▸ EXERCISE
Once every line below has been checked for "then", give only the number of lines that have it.

▸ TASK INPUT

------------------------------

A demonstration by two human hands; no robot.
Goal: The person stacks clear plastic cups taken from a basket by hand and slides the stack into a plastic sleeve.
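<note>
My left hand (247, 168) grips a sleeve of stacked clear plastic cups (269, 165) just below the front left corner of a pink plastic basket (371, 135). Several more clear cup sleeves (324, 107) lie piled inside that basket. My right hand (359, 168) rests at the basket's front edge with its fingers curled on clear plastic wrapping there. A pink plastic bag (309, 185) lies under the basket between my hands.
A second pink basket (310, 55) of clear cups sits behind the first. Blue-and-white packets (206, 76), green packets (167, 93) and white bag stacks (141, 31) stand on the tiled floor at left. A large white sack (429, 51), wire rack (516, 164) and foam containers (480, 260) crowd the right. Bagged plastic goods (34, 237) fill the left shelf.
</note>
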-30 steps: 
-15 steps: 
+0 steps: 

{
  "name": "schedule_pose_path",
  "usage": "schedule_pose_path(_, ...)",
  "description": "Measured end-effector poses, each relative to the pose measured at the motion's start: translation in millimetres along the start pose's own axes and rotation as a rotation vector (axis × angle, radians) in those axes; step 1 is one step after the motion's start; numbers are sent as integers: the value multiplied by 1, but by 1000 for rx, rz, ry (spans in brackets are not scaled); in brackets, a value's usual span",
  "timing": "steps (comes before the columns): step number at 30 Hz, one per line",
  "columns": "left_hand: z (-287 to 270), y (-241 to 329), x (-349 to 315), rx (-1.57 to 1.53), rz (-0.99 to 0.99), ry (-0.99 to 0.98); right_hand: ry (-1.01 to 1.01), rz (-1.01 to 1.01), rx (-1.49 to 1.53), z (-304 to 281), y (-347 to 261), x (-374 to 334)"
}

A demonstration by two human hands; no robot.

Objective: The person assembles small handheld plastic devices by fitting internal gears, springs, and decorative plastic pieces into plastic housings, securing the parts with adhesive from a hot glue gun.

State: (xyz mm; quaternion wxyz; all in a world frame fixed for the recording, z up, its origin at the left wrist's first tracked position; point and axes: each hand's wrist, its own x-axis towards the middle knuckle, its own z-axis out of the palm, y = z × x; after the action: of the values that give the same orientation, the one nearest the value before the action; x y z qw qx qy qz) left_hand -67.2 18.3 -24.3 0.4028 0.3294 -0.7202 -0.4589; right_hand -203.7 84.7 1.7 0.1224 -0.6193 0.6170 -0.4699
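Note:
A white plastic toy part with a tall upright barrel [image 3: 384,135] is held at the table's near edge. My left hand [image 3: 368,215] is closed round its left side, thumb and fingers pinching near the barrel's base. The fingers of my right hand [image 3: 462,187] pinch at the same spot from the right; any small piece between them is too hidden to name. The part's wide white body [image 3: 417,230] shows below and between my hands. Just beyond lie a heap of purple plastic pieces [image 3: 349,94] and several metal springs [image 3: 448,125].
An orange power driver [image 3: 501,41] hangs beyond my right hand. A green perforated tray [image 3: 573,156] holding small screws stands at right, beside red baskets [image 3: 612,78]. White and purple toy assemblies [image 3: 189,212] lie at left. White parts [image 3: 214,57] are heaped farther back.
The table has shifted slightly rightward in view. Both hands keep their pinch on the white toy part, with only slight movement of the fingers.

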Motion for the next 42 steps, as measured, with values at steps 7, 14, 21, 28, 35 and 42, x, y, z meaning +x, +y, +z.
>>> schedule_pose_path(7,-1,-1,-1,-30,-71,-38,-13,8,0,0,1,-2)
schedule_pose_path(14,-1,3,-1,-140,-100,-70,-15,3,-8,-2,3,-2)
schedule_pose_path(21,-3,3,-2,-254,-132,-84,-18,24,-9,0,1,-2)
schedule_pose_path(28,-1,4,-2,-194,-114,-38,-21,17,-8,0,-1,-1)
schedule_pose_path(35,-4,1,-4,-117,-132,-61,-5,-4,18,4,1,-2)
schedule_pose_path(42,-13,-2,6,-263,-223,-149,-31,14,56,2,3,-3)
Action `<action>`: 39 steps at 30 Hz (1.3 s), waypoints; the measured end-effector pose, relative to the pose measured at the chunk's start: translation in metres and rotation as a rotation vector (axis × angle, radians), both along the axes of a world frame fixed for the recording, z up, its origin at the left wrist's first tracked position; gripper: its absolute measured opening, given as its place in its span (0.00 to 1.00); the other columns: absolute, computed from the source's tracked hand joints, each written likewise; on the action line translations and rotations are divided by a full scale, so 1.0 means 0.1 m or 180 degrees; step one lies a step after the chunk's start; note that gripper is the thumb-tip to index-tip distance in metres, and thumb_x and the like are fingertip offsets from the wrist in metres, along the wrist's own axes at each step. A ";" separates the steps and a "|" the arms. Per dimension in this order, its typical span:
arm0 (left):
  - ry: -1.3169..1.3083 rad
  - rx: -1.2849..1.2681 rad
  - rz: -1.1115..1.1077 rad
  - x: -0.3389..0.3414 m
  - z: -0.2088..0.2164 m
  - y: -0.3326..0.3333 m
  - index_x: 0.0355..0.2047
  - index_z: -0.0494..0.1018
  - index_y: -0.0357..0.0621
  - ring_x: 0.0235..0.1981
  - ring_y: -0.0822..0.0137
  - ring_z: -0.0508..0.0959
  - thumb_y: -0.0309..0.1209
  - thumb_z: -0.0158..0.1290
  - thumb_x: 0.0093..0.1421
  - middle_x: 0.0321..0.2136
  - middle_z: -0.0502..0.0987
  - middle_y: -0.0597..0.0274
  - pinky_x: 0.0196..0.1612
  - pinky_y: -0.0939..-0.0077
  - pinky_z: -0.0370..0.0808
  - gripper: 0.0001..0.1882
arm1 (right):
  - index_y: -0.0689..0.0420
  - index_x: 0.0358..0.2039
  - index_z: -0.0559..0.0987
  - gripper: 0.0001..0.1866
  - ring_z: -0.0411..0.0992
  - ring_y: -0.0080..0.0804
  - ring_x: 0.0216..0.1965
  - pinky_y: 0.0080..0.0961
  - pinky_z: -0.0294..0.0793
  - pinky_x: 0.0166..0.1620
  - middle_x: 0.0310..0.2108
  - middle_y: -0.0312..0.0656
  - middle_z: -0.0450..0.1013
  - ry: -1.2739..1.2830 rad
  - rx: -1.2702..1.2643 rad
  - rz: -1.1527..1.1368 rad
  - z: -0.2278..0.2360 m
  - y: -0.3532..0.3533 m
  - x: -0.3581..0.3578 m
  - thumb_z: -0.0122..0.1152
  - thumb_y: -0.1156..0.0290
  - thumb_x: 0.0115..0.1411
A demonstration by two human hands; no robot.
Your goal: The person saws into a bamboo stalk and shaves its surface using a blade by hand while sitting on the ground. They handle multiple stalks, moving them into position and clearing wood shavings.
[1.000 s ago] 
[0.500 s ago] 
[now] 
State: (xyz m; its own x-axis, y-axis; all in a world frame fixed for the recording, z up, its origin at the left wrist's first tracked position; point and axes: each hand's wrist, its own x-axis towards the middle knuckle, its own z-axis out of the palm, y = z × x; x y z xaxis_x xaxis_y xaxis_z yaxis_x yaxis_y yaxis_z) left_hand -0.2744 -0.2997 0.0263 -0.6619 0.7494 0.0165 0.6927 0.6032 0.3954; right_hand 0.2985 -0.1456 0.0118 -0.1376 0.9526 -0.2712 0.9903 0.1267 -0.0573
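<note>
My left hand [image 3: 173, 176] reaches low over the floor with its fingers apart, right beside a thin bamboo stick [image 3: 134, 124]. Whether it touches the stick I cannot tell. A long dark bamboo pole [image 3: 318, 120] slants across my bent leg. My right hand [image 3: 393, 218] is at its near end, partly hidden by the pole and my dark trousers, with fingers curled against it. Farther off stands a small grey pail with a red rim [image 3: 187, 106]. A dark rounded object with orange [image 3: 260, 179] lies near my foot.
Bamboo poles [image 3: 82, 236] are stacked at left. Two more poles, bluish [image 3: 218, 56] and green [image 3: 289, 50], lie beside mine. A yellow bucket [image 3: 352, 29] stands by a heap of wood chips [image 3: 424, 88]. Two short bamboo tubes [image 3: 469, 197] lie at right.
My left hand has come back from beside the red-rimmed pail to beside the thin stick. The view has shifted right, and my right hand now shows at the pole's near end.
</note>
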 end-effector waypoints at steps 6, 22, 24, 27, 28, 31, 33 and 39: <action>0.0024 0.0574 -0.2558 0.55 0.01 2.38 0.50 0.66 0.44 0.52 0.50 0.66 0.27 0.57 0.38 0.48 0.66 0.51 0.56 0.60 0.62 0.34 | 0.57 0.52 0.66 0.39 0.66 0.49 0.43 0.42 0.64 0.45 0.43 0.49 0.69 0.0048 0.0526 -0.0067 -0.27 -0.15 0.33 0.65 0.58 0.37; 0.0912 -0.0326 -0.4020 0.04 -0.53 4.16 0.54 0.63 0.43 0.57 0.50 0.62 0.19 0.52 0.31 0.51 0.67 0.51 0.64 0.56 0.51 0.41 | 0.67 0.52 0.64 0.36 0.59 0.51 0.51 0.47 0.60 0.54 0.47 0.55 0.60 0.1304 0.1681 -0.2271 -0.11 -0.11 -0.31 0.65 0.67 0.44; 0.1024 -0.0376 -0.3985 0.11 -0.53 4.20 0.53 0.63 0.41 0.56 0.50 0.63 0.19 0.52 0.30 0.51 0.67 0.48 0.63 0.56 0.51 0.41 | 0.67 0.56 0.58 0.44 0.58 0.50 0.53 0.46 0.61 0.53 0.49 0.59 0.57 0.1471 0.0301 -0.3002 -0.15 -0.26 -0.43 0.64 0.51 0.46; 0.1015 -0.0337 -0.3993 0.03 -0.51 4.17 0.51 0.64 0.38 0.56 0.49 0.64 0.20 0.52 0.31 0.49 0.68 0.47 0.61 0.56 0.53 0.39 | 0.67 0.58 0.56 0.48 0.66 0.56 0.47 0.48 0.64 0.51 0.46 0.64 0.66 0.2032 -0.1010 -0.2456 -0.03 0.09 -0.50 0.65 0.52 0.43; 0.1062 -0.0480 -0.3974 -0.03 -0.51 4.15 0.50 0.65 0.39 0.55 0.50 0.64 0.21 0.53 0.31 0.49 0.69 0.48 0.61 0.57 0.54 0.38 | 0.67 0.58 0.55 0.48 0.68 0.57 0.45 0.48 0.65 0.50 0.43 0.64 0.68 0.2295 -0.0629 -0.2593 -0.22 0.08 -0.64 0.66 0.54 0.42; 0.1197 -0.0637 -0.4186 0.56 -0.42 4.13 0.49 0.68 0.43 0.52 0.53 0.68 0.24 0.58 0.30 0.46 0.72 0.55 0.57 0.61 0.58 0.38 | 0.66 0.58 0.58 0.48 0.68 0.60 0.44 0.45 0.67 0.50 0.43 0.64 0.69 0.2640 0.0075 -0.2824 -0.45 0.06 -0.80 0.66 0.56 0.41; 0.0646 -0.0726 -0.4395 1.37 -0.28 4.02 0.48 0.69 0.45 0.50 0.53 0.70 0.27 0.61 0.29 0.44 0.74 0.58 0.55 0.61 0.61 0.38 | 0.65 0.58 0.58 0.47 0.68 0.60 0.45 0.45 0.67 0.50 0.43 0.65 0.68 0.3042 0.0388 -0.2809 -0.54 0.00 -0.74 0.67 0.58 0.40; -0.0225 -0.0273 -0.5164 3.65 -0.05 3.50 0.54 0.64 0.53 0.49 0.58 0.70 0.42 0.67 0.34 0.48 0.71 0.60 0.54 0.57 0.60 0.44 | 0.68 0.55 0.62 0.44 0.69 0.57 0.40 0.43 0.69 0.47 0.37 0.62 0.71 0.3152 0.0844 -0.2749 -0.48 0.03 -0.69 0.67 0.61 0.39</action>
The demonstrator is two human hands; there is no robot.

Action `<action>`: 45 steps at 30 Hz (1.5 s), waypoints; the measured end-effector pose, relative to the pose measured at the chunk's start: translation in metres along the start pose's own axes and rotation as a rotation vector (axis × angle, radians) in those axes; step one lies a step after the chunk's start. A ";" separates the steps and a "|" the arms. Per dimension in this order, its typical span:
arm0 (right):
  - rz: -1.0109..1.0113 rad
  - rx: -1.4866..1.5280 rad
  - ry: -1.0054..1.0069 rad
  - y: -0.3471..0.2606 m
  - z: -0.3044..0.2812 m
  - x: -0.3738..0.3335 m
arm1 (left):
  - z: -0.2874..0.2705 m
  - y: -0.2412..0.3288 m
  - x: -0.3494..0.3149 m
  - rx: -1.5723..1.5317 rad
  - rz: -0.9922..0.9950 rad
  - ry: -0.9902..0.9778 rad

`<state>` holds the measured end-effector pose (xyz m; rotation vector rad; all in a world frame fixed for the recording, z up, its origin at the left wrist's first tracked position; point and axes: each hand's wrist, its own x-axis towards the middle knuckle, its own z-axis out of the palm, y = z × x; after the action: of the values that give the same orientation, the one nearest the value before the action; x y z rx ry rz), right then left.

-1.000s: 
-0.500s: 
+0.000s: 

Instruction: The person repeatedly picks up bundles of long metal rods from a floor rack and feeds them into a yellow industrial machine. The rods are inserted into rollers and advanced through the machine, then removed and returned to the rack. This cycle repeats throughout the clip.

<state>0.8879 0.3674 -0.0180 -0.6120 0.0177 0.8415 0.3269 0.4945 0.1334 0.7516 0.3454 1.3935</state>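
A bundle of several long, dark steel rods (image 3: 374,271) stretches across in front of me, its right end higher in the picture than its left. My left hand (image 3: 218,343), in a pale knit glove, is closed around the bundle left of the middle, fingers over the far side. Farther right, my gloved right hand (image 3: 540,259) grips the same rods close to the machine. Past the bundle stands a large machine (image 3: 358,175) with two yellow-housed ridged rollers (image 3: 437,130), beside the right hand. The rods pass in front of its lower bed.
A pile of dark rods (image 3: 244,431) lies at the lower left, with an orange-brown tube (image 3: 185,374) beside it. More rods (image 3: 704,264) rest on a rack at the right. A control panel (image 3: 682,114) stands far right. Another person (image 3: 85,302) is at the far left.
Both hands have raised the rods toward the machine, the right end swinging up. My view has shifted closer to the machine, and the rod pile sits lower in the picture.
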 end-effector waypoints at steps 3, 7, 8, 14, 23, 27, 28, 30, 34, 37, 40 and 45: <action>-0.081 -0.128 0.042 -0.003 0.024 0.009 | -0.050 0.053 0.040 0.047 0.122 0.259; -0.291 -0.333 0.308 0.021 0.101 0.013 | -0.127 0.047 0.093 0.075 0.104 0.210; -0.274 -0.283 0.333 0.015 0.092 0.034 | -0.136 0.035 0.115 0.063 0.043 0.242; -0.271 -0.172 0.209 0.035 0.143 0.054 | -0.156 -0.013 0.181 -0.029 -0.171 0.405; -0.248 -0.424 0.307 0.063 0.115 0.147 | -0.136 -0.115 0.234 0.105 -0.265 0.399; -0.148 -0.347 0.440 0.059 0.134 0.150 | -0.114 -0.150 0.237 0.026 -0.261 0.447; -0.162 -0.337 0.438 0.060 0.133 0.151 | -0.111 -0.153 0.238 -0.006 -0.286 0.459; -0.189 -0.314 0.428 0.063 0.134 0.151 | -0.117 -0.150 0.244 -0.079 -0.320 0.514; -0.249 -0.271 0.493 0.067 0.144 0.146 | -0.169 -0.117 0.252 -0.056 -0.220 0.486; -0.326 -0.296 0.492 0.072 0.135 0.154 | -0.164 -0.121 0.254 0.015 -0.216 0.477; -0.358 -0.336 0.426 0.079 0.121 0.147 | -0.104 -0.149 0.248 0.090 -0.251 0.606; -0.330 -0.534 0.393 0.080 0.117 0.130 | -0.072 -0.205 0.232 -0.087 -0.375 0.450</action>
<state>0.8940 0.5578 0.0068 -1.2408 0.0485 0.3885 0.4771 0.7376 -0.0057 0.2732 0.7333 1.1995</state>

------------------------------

▸ ANSWER FOR THIS EXERCISE
2